We stare at the jungle, numb and exhausted. In the quiet, I notice that the spots where the fog droplets touched my skin have scabbed over. They've stopped hurting and begun to itch. Intensely. I try to think of this as a good sign. That they are healing. I glance over at Madge, at Amphitrite, at Olive, and see they're all scratching at their damaged faces.
"Don't scratch," I say, wanting badly to scratch myself. But I know it's the advice my mother would give. "You'll only bring infection. Think it's safe to try for the water again?"
We make our way back to the tree Madge was tapping. The girls from Four and Two and I stand with our weapons poised while she works the spile in, but no threat appears. Madge's found a good vein and the water begins to gush from the spile. We sate our thirst, let the warm water pour over our itching bodies. We fill a handful of shells with drinking water and go back to the beach. I pick up what arrows I can find on our way.
"Why don't you guys get some sleep?"Amphitrite suggests once we're back on the beach. She is in the best shape out of the four of us, so we agree. Despite all, sleep comes quickly.
It's midmorning when I open my eyes again. Olive's still out beside me. Above us, a mat of grass suspended on branches shields our faces from the sunlight. I sit up and see that Amphitrite's hands have not been idle. Two woven bowls are filled with fresh water. A third holds a mess of shellfish.
She and Madge sit on the sand, cracking them open with a stone. "They're better fresh," the girl from Four says, ripping a chunk of flesh from a shell and popping it into her mouth.
My stomach begins to growl at the smell of food and I reach for one. The sight of my fingernails, caked with blood, stops me. I've been scratching my skin raw in my sleep.
"You know, if you scratch you'll bring on infection," says Madge, a teasing smile on her lips.
"That's what I've heard," I say. I go into the saltwater and wash off the blood, trying to decide which I hate more, pain or itching. Fed up, I stomp back onto the beach, turn my face upward, and snap, "Hey, Haymitch, if you're not too drunk, we could use a little something for our skin."
It's almost funny how quickly the parachute appears above me. I reach up and the tube lands squarely in my open hand. "About time," I say, but I can't keep the scowl on my face. Haymitch. Prim. What I wouldn't give for five minutes of conversation with them.
We wake up Olive for breakfast and to smear the ointment on all of us. It makes us all look monstrous - the ointment seems to be causing some of the scabs to peel - but I'm glad for the medicine. Not just because it gives relief from the itching, but also because it acts as protection from that blazing white sun in the pink sky.

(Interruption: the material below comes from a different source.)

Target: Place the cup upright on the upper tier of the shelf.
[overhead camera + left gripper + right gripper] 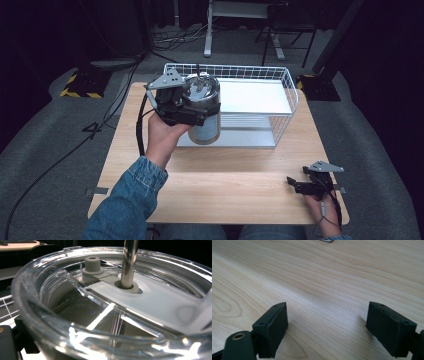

By its position, I estimate it must be going on ten o'clock, that we've been in the arena for about a day. It feels like half a lifetime instead.
For a while the jungle seems almost static, humming, shimmering, but not flaunting its dangers. Then, in the distance, comes screaming. Across from us, a wedge of the jungle begins to vibrate. An enormous wave crests high on the hill, topping the trees and roaring down the slope. It hits the existing seawater with such force that, even though we're as far as we can get from it, the surf bubbles up around our knees, setting our few possessions afloat. Among the four of us, we manage to collect everything before it's carried off, except for our chemical-riddled jumpsuits, which are so eaten away no one cares if we lose them.
A cannon fires. We see the hovercraft appear over the area where the wave began and pluck a body from the trees.
The circle of water slowly calms down, having absorbed the giant wave. We rearrange our things back on the wet sand and are about to settle down when I see them. Three figures, about two spokes away, stumbling onto the beach. "There," I say quietly, nodding in the newcomers' direction. The others follow my gaze. As if by previous agreement, we all fade back into the shadows of the jungle.